Defining a MOMDP

Since MOMDPs are a factored POMDP, we can integrate with the existing POMDPs.jl framework. In particular, the MOMDP type extends the POMDP type where the state is a tuple of the fully observed state and the partially observed state.

For discrete problems where we explictly are defining the problem, instead of defining the transition, states, stateindex, and initialstate functions, you need to define them for the fully observable and hidden state spaces separately.

For all other functions (e.g. observation, reward, etc.), the functions are exported from POMDPs.jl and need to be defined using a state as a tuple (x::X, y::Y) where X and Y are the types of the fully observed and partially observed states, respectively.

State Space

To define the state space for a MOMDP, the following functions are required:

states_x(m::MOMDP): Returns the set of all fully observable states.
states_y(m::MOMDP): Returns the set of all partially observable states.

To index these states separately, use:

stateindex_x(m::MOMDP, state): Returns the index of the visible state x where state is a tuple of the form (x, y).
stateindex_y(m::MOMDP, state): Returns the index of the hidden state y where state is a tuple of the form (x, y).

Initial State Distribution

The initial state distribution describes the probabilities of beginning the MOMDP in particular states. Given the factorized nature of MOMDPs, these distributions can also be factorized into two components:

initialstate_x(m::MOMDP): Provides the probability distribution over the fully observable states at the initial timestep.
initialstate_y(m::MOMDP, x): Given a fully observable initial state x, this function returns the initial probability distribution over the partially observable states.

Additionally, a helper function, is_initial_distribution_independent(::MOMDP), can be used to indicate if the initial partially observable state distribution is independent of the initial fully observable state. Returning true here signals that the partially observable state distribution is unaffected by the choice of initial observable state. This helps speed up some parts of solvers (e.g. writing the initial state distribution when constructing the pomdpx file for SARSOP).

Transition Functions

Transitions are separately defined for the observable and hidden parts of the state:

transition_x(m::MOMDP, state, action): Provides the distribution over the next fully observable state $x^\prime$ given the current state $(x, y)$ and action $a$.
transition_y(m::MOMDP, state, action, statep_visible): Returns the probability distribution over the next partially observable state $y^\prime$ given the current state $(x, y)$, action $a$, and the resulting fully observable state $x^\prime$.

Conditional Dependencies

As a default, MOMDPs.jl assumes the structure as shown in the diagram. However, a lot of problems have a simpler structure. For example, the visible state $x^\prime$ could only depend on the previous visible state $x$ and action $a$.

The prescence of the colored edges can designated using the following functions:

Edge label $(1)$: is_y_prime_dependent_on_x_prime(m::MOMDP)
Edge label $(2)$: is_x_prime_dependent_on_y(m::MOMDP)
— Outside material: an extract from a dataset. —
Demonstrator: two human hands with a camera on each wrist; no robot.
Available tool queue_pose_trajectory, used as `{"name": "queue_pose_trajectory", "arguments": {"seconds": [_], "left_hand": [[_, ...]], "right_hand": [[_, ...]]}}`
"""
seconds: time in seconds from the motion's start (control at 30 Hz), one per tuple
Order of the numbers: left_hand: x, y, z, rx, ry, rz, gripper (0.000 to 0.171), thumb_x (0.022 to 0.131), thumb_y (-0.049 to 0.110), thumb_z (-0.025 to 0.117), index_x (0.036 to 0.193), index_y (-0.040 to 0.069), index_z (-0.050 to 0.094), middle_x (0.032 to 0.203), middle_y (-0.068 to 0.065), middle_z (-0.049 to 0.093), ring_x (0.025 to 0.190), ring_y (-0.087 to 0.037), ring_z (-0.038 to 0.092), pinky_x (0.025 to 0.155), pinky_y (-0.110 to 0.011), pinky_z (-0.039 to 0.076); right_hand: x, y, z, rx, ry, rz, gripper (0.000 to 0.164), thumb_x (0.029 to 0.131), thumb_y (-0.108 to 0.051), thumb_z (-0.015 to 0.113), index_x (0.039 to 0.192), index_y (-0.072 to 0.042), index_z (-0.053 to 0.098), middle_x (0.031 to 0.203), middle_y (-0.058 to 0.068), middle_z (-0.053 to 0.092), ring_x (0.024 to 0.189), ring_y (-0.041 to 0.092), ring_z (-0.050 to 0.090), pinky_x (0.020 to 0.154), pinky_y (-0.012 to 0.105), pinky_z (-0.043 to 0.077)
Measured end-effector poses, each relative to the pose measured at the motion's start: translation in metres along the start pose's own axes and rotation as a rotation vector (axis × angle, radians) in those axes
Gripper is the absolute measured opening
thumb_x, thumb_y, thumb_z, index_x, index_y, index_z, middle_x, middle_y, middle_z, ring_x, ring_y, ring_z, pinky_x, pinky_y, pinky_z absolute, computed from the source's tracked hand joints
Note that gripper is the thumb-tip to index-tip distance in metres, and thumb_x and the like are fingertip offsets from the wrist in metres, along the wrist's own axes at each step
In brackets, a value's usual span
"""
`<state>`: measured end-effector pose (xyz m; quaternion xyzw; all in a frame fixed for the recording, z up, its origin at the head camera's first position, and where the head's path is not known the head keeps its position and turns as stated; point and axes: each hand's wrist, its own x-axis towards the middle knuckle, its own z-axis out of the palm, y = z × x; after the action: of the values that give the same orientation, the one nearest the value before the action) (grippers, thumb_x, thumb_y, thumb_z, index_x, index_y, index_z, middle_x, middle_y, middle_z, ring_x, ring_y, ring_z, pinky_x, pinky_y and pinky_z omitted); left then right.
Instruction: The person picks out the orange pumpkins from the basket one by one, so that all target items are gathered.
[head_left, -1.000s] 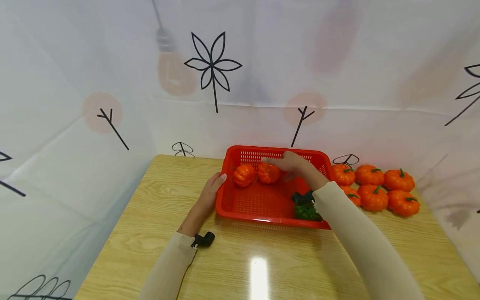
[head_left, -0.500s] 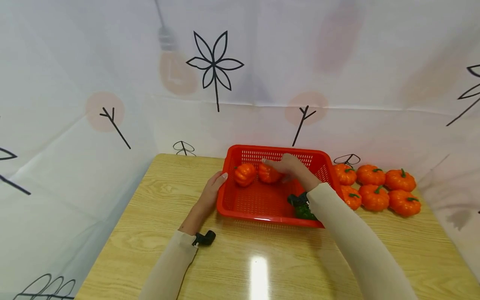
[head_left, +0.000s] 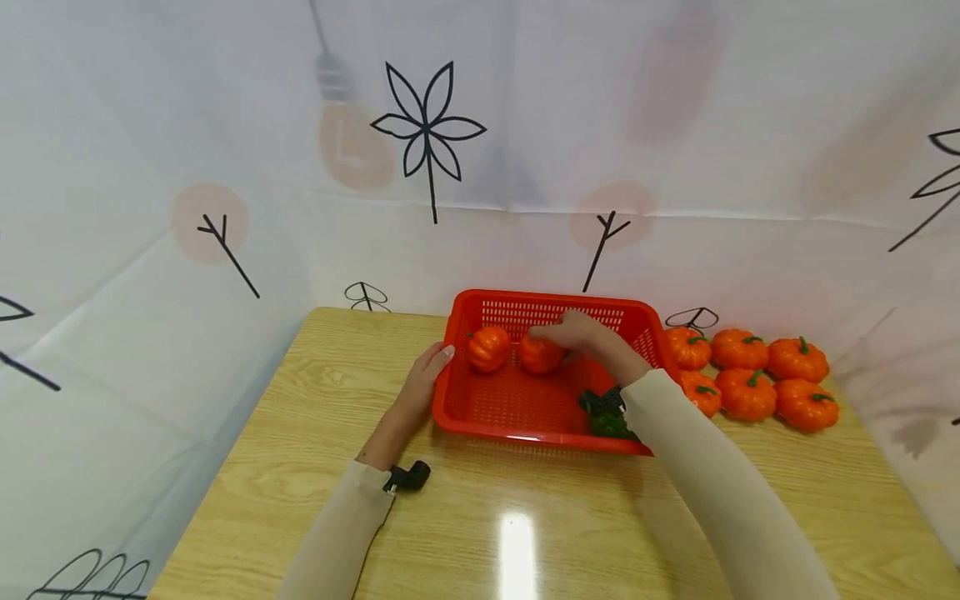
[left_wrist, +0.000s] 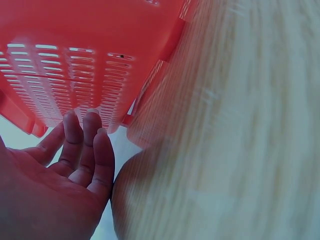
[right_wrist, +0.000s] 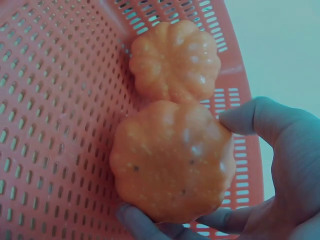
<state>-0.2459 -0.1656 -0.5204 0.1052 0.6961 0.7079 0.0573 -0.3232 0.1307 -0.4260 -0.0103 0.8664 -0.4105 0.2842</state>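
Observation:
A red plastic basket [head_left: 517,436] with slotted walls stands on the table. My left hand [head_left: 420,383] holds its left side, thumb at the rim and fingertips against the outer wall [left_wrist: 70,55]. Inside, my right hand [head_left: 592,337] grips a small orange pumpkin [head_left: 538,354] between thumb and fingers. In the right wrist view this pumpkin [right_wrist: 170,165] is tilted, its speckled underside showing. A second orange pumpkin [head_left: 489,348] sits beside it at the basket's left end. Under my right wrist lies a dark green bumpy vegetable [head_left: 609,425], partly hidden by the sleeve.
Right of the basket, several orange pumpkins [head_left: 747,395] with green stems stand in two rows on the wooden table [head_left: 450,533]. A white patterned cloth [head_left: 510,150] hangs behind the table. The basket hides part of the nearest pumpkins.
The right hand and its pumpkin have shifted very slightly to the right and towards the front of the basket. The left hand and the basket stay in place.

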Motion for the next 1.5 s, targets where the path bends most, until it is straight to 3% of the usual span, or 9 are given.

As a default, these functions return true, indicating the presence of the edges and thus the standard MOMDP structure. However, it is highly recommended to set these functions appropriately for your problem in order to improve performance of solvers.

Helper Functions

While states, stateindex, and initialstate are not required to be defined for a MOMDP, there are situations where having these function defined are useful. For discrete MODMPs, we extend these functions using the defined MOMDP functions.

states(m::MOMDP): Returns the full state space as a vector of Tuple{X,Y} where X is the type of the fully observable state and Y is the type of the partially observable state. This functions uses states_x and states_y to construct the full state space.
stateindex(m::MOMDP, s): Returns the index of the state s in the state space. This function uses stateindex_x and stateindex_y.
transition(m::MOMDP, s, a): Returns the transition distribution over the next state (each state is a tuple of (x, y)) given the current state and action. This function uses transition_x and transition_y to construct the full transition distribution.
initialstate(m::MOMDP): Returns the initial state distribution over the full state space. This function uses initialstate_x and initialstate_y to construct the full initial state distribution.

`POMDP_of_Discrete_MOMDP`

The POMDP_of_Discrete_MOMDP type is a wrapper around a MOMDP that allows for the use of existing POMDP solvers. It is a subtype of POMDP and thus can be used with any POMDP solver that is compatible with POMDPs.jl.

This type is used to convert a Discrete MOMDP into a POMDP. There are functions defined for this POMDP that use the functions defined for the MOMDP type. Primarily, it uses the helper functions defined above.

The resulting state space is the Cartesian product of the fully observable state space and the partially observable state space $\mathcal{X} \times \mathcal{Y}$. This might result in a slightly larger state space than required (e.g. if you define a single terminal state in either the fully observable or partially observable factored state spaces).

If the original observation space of the MOMDP is of size $\mathcal{O}$ and the visible state space is of size $\mathcal{X}$, then the observation space of the POMDP_of_Discrete_MOMDP is $\mathcal{X} \times \mathcal{O}$. Each observation is a tuple of the form (x, o) where x is a fully observable state and o is an observation.